• _What you need to do_: At the line containing "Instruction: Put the", begin an exact copy of the lines below and continue through the final one, with no pictures.
Input data section start
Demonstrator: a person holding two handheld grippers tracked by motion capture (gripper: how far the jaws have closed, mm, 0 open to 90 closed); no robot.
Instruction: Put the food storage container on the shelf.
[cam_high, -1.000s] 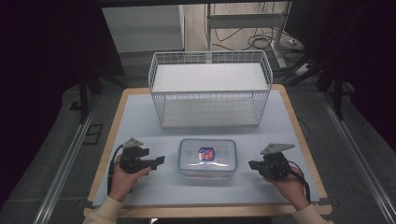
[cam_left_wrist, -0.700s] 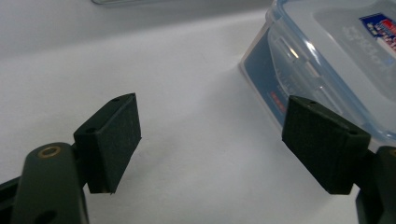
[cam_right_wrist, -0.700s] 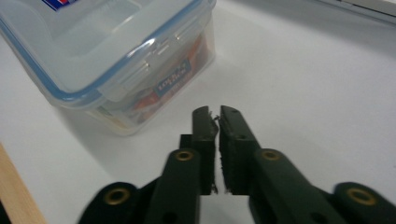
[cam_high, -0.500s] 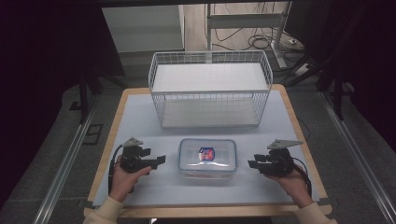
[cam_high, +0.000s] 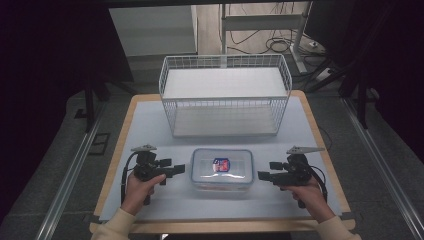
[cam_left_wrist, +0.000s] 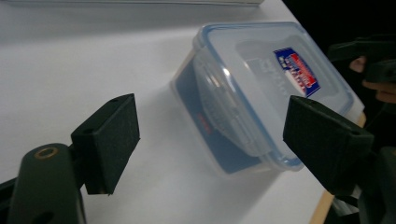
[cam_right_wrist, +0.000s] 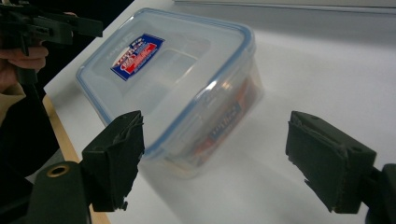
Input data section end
• _Exercise answer_:
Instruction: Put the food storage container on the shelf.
[cam_high, -1.000s] 
[cam_left_wrist, -0.700s] 
[cam_right_wrist, -0.700s] 
[cam_high, -0.500s] 
[cam_high, +0.000s] 
[cam_left_wrist, +0.000s] 
[cam_right_wrist, +0.000s] 

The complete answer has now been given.